Arq Bras Cardiol: Imagem cardiovasc. 2024; 37(4): e20240095

Artificial Intelligence in Echocardiography: The Future of Precision Diagnosis

Maria Estefânia Bosco

Otto

DOI: 10.36660/abcimg.20240095i

AI and the Systolic Function

Ejection fraction (EF) is an essential parameter used to assess the systolic function; however, it has been historically subjected to interobserver variability and the level of experience of the examiner. AI-based algorithms present solutions for EF, providing automated and reproducible calculations.^3–5 A pioneering study published by He et al. evaluated a deep learning (DL) system comprised of convolutional neural networks (CNNs), called EchoNet-Dynamic flow, and compared EF assessments performed by AI with measurements performed by experienced sonographers. The reference cardiologists who checked these results were unable to differentiate between the sonographer and AI. Furthermore, the results demonstrated that the assessment by AI was not inferior to those performed by experts, with a difference of less than 5% in variability. Other advantages of this system were the speed of measurement and the possibility of averaging up to five heartbeats, thus improving the accuracy of the result in atrial fibrillation.

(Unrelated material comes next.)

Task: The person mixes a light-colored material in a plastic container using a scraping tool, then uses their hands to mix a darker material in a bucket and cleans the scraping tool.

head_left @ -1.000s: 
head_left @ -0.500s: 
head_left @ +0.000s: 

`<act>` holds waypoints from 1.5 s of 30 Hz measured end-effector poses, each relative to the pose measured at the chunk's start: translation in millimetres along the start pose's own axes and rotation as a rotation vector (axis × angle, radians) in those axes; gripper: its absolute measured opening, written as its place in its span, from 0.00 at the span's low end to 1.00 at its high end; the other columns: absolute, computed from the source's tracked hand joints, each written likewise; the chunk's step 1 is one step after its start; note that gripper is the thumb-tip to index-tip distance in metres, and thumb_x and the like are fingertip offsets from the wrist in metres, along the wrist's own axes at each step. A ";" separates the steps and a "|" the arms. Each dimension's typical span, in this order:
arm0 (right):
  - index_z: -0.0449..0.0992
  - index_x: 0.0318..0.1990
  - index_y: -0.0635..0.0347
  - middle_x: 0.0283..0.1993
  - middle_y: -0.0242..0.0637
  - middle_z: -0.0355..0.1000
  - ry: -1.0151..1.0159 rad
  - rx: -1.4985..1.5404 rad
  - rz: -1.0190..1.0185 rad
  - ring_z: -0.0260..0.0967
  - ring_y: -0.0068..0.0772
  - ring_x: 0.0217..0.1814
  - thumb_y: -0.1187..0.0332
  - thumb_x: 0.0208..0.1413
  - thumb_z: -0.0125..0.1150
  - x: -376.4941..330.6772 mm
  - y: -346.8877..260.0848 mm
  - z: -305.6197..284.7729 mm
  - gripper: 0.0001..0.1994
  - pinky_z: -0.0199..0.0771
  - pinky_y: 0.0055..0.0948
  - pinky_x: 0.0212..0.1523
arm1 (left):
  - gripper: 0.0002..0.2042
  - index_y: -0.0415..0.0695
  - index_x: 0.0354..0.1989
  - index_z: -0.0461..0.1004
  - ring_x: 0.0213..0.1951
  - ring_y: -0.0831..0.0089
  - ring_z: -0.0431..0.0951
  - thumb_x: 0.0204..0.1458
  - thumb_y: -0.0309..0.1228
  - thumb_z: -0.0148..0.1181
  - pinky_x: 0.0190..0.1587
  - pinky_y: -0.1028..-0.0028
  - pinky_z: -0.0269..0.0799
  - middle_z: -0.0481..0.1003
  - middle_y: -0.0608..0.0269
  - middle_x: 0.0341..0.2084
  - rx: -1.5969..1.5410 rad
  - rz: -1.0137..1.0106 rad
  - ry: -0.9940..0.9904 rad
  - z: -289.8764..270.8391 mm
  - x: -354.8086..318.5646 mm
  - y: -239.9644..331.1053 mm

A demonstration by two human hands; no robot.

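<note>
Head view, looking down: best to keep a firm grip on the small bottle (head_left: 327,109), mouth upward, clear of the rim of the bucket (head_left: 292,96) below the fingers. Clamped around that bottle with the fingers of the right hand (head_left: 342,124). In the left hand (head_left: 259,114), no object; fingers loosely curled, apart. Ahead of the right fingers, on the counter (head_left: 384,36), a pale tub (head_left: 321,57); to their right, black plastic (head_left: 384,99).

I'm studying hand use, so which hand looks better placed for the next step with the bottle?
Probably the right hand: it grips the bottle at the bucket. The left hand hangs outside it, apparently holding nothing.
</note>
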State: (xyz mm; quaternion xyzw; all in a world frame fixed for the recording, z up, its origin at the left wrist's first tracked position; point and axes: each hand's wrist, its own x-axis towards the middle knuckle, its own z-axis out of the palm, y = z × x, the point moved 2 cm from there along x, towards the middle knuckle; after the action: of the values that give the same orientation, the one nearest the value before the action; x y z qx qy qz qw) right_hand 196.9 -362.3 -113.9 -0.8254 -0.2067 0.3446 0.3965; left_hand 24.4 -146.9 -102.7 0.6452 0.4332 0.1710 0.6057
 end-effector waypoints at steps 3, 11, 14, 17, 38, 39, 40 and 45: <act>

Another parameter widely used to assess systolic function in echocardiography is the Global Longitudinal Strain (GLS) analysis, which not only aids in the diagnosis of cardiac function, but also reveals characteristic patterns of certain diseases, such as amyloidosis. The GLS technique itself requires machine learning (ML) training of the equipment to identify acoustic window incidences and outline edges. However, AP techniques by CNR were able to assess GLS more quickly and with less variability when compared to a commercially established workstation used in echocardiography laboratories. Recently, Kwan et al. evaluated a CNR system used to assess GLS with images produced by equipment from two different companies, concluding that, in addition to having less variability and good reproducibility, this system was able to identify GLS patterns and differentiate between athlete’s hypertrophy, amyloidosis, and hypertrophic cardiomyopathy. However, it important to understand that the quality of the images obtained for both GLS and EF assessments must be good, a factor that cannot yet be achieved by AI.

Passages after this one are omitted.